Si d’autres que lui, dans la file, se mirent alors à échanger sur la situation qu’ils venaient de vivre, Lem’nar, lui, n’eut d’autre choix que de répondre à une impérieuse pulsion qu’il ne put s’expliquer.
— Tol, prends les rênes !
— Quoi ?
Mais il était déjà descendu de la charrette et s’était rué vers l’avant. L’un des gardes d’élite entendit le bruit des pas précipités dans son dos et se retourna prestement, l’arme au poing.
— Que faites-vous ! hurla-t-il.
Trois mètres plus loin, Lem’nar était déjà accroupi, la main refermée sur l’objet. Pris cependant d’une soudaine panique, il bredouilla quelques mots avant de réussir à articuler un semblant d’excuse :
— Une pièce… j’ai laissé échapper une pièce…
À l’air austère de son interlocuteur, il remarqua que sa justification ne tiendrait peut-être pas.
— Debout ! cria le soldat.
En un pas, l’arme et son porteur avaient réduit la distance de manière inquiétante. L’ébéniste, voulant prévenir toute offense à l’ordre, commença à se relever, mais avec grande lenteur. Il gardait sa main fermée sur sa prise bien en évidence afin éviter d’augmenter les soupçons. Son autre main, posée sur sa cuisse arrière cachée à la vue de l’individu, frôla la petite bourse en cuir qu’il avait attachée à sa ceinture. L’image de celle-ci s’imposa alors à son esprit et il eut l’idée qui allait le sauver : tout en se redressant, il parvint à en écarter subrepticement les liens et à en faire tomber quelques piécettes. Elles tintèrent au sol en même temps que lui se forçait une mine désolée des plus convaincantes.

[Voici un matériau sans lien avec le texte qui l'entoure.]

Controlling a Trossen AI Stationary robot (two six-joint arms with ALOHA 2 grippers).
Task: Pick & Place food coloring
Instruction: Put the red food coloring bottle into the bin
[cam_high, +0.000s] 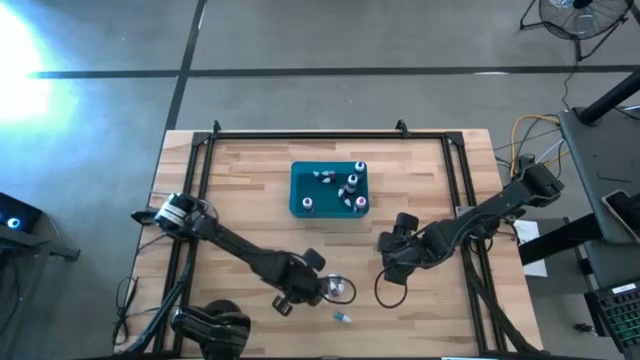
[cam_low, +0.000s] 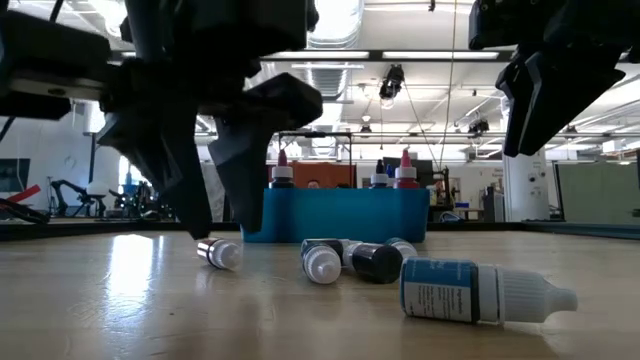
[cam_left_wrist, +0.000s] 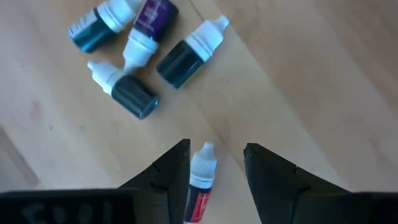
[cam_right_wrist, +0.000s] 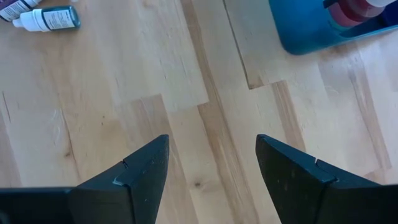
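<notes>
Small food coloring bottles with pale caps lie on their sides on the wooden table. Several form a cluster (cam_left_wrist: 140, 56) (cam_low: 360, 262), and a teal-labelled one (cam_low: 480, 292) (cam_high: 343, 317) lies alone nearer the front edge. More bottles stand in the teal bin (cam_high: 330, 190). My left gripper (cam_left_wrist: 214, 165) (cam_high: 305, 287) is open and low over the table. Its fingers stand on either side of a red-labelled bottle (cam_left_wrist: 200, 186) (cam_low: 218, 253), and I see no contact. My right gripper (cam_right_wrist: 211, 162) (cam_high: 395, 258) is open above bare wood, right of the cluster.
The teal bin (cam_low: 340, 215) sits at the table's middle toward the far side, and its corner (cam_right_wrist: 311, 37) shows in the right wrist view. A black frame rail (cam_high: 330, 134) runs along the table's far and side edges. Bare wood lies between the bin and the cluster.
</notes>
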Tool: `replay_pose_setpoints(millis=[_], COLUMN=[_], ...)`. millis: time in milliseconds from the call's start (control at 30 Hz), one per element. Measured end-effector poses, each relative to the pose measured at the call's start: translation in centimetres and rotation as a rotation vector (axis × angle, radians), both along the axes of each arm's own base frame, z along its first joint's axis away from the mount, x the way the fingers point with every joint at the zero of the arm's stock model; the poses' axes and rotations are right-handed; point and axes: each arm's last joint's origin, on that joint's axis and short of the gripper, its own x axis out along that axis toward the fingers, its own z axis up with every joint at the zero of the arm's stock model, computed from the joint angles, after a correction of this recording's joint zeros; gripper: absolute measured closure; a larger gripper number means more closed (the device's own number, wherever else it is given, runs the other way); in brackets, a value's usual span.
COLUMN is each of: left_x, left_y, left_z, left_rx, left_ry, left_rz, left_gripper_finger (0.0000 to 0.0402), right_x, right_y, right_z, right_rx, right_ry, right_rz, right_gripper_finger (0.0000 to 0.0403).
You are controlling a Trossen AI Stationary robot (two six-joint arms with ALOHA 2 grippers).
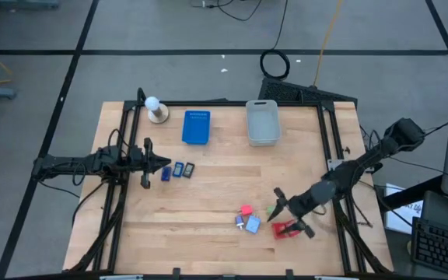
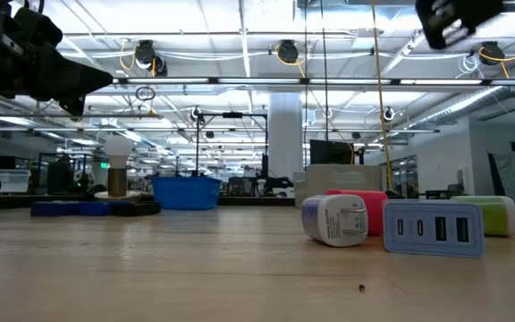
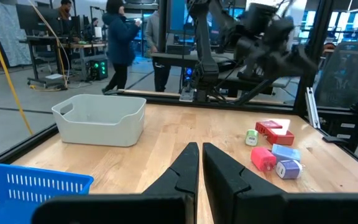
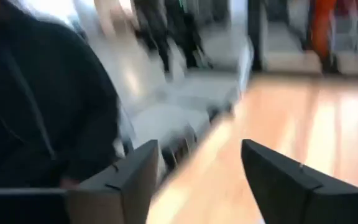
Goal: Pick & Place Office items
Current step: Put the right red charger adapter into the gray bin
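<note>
Right gripper [image 1: 286,211] hangs spread wide at about 4 o'clock, touching the cluster of office items [image 1: 261,219], so a sloppy drop could scatter them, while the left gripper [image 1: 159,164] waits pressed together at 9 o'clock.

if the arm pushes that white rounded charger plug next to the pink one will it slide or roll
Probably slide with some wobble. In the low view the white charger plug has rounded edges but a flat printed face, so a full roll seems unlikely. It looks like stiff plastic, likely light. It sits against the pink block, so pushing it that way would probably shift both.
</note>
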Motion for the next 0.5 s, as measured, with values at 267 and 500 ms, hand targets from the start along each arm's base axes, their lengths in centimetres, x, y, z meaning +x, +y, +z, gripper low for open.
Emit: replay_pose_setpoints(millis=[267, 500], left_x=[0.0, 0.0], left_y=[0.0, 0.0], left_z=[0.0, 0.0], left_rx=[0.0, 0.0], left_ry=[0.0, -0.001], left_rz=[0.0, 0.0], left_gripper_finger=[0.038, 0.038], right_x=[-1.0, -2.1], right_y=[-0.4, 0.9], right_z=[-2.0, -3.9], right_rx=[-0.072, -0.089], right_ry=[0.636, 0.8], right_rz=[-0.309, -0.343], right_gripper_finger=[0.0163, 0.0171])
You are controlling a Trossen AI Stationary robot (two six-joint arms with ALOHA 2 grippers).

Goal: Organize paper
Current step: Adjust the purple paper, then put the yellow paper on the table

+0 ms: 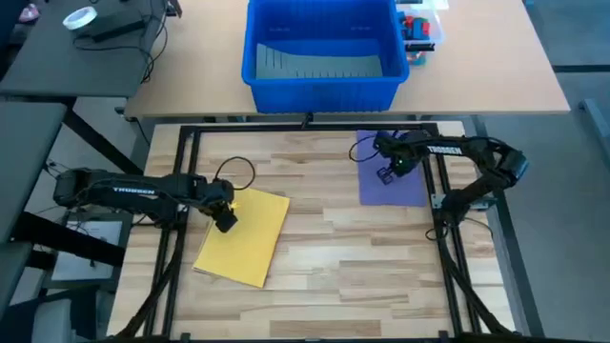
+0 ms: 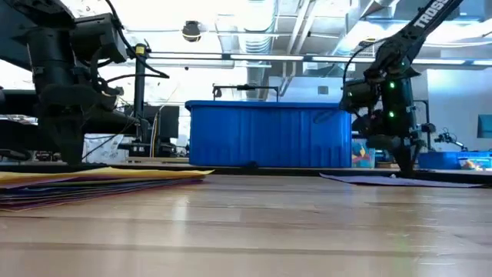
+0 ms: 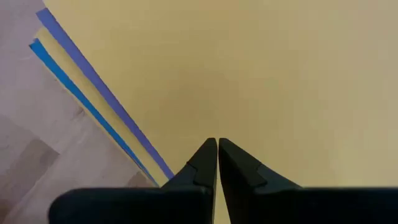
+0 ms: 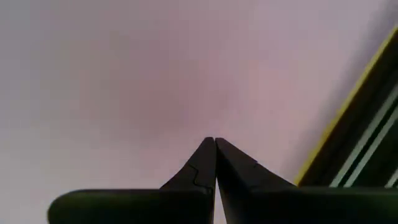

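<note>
the left pincer (image 1: 225,220) is pressing, fingers together, on the yellow paper stack (image 1: 250,238). the right pincer (image 1: 385,175), also pressed together, is touching the purple sheet (image 1: 405,187) on the desk (image 1: 334,238).

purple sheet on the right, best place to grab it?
The purple sheet lies flat on the table, alone, so no face offers a pinch. Judging by that, slide it with the right tool, shut and tips down on it, until its right edge overhangs past the frame rail, then pinch that edge from the right.
</note>
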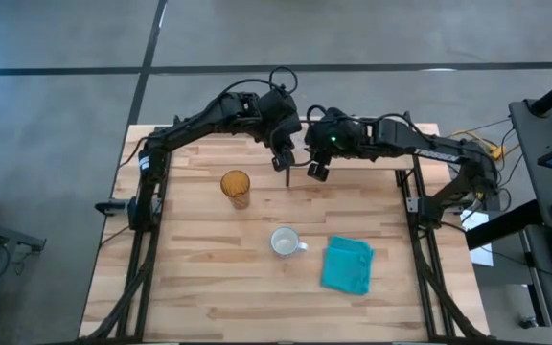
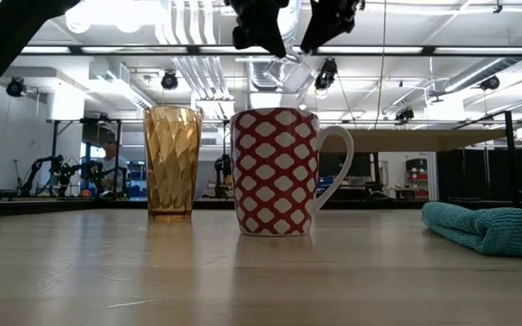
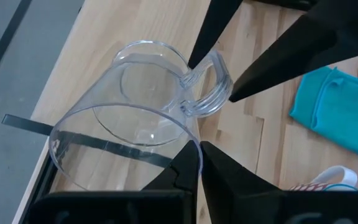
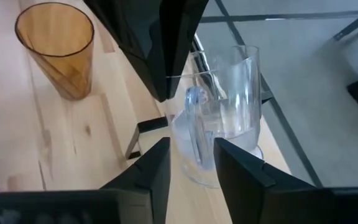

— Ho mes excuses, mes excuses ! Je ne suis qu’un sombre maladroit ! lança-t-il en plongeant vers son minuscule trésor… qu’il réussit à fourrer dans son aumônière avec l’objet.
Toujours courbé, il releva honteusement les yeux pour trouver ceux du garde passablement énervé, mais également un rien moins sourcilleux : le subterfuge semblait avoir fonctionné ! Une voix émise de l’arrière, à cet instant, secourut pour de bon Lem’nar :
— Alors, vous avancez devant ou quoi ?
Le garde jeta un regard courroucé plus loin dans la file puis, revenant à l’ébéniste :
— J’aurais pu vous tuer par simple sécurité ! Faites plus attention à l’avenir !
Sur ces mots, il rengaina et retourna prendre position aux côtés du convoi. Lem’nar, le cœur battant, ne demanda pas son reste et s’empressa de remonter auprès de Tol.